The development of hand tools for woodworking
Stone origin
Tools made of stone, which can be called the archetype of the axe and saw, originated in the Mesolithic period (8000 to 4500 BC). These first special woodworking tools will have been used initially to make firewood, hunting and defensive weapons, or to roughly dress the wood as building material for shelters.
The first stone saw-like tools that man made for himself were very simple in design. They appeared as straight or bow-shaped pieces of flint, toothed on one or two sides and hardly more than 20 cm long.
As early as 6000 years ago, Stone Age man succeeded in drilling a hole in hard stone to make a shaft hole for an axe. Not yet in possession of metal, a technique of abrasive drilling was used. The first drilling tools were exceedingly simple. A piece of wood, possibly with a tip of flint, or a tubular bone, but also a tubular piece of horn – moved between the hands held flat – was all that was available to man for this hard work.
Only the use of the fiddle drill (bow drill), which could also be used for making fire, made the work easier. With its simple technique, it was used in the Bronze and Iron Ages until the late Middle Ages. It is still in use today in the Middle East, India and Africa.
Working with an arch drill Relief in Sakara around 2400 BC.
Metal tools
The first working tools that man made of metal were tools made of copper. The advantage of copper was that it was easier to work with than the stones used until then for tools and weapons. The real and enormous progress in the use of metal as a raw material for working tools occurred when man learned, more than 6000 years ago, to melt and cast the metal.
About a thousand years later, the observation that an addition of tin gave copper better properties led to the invention of the first artificial alloy, bronze, and its use in toolmaking. Only tools cast from tin bronze had utility properties that made the metal tool superior to the stone tool.
Thus, after the axe, chisel and drill and other woodworking tools, the first metal saws were made almost 5000 years ago, initially from copper, later from bronze. The oldest preserved metal saw is a copper saw of Egyptian origin, around 2700 B.C. The setting of saws was not yet known. To prevent the tiresome „jamming“ of the saw, the blade was cast so that the cross-section tapered from the tooth line to the back of the blade.
Among the woodworking tools, the axe, the small crosscut axe, which was particularly suitable for smoothing raw surfaces or for making curved parts, gained increasing importance in the Bronze Age. The plane was not yet known. The axe, which originated in the Stone Age, was preferably used in shipbuilding, in the production of furniture or cooperage products.
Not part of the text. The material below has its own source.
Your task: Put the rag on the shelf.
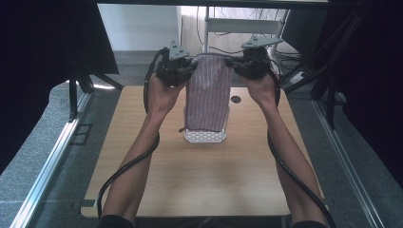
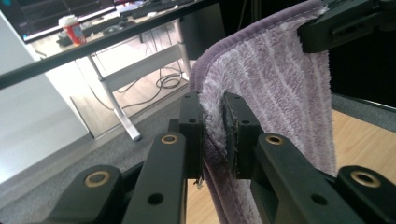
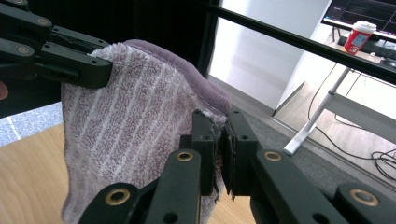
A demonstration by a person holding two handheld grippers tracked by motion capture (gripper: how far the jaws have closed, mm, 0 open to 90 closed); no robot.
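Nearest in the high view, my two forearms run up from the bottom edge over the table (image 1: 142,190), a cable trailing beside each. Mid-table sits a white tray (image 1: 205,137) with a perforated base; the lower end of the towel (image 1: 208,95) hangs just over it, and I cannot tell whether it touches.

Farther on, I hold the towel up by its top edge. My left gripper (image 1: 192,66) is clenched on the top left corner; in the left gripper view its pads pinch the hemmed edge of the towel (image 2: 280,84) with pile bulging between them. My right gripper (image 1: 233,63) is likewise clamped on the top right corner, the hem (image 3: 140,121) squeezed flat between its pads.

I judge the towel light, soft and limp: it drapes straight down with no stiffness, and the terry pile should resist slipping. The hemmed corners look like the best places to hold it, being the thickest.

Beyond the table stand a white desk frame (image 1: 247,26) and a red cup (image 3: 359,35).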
The shape and dimensions of the saws were probably similar to today’s hand saws as early as the 6th century BC. Chr. have corresponded to the today’s hand saws. Greek blacksmiths probably built the first saws with taut blades. Hacksaws date back to ancient Greece.
At the beginning of our calendar, the Romans still invented one of the last important tools for woodworking, the plane.
Roman plane with iron sole
Middle Ages
In the advanced Middle Ages, many of the skills and achievements temporarily lost with the decline and fall of the Roman Empire can be found again in Central Europe, including temporarily forgotten tools and processing techniques. From then on, carpenters, joiners and other woodworkers again used saws and planes instead of simple splitting and cutting tools to make their products.
The historically oldest hand saw, the tenon saw, which is still widely used today, was further developed into numerous special forms in the course of the later Middle Ages.
Emperor Maximilian I (1459 to 1519) with a grist saw in his hand among carpenters. Maximilian learned the carpenter’s trade from scratch in his youth. (Woodcut by H. Burkmair, c. 1515).
In 1515, Emperor Maximilian I elevated Riedau to the status of a market town.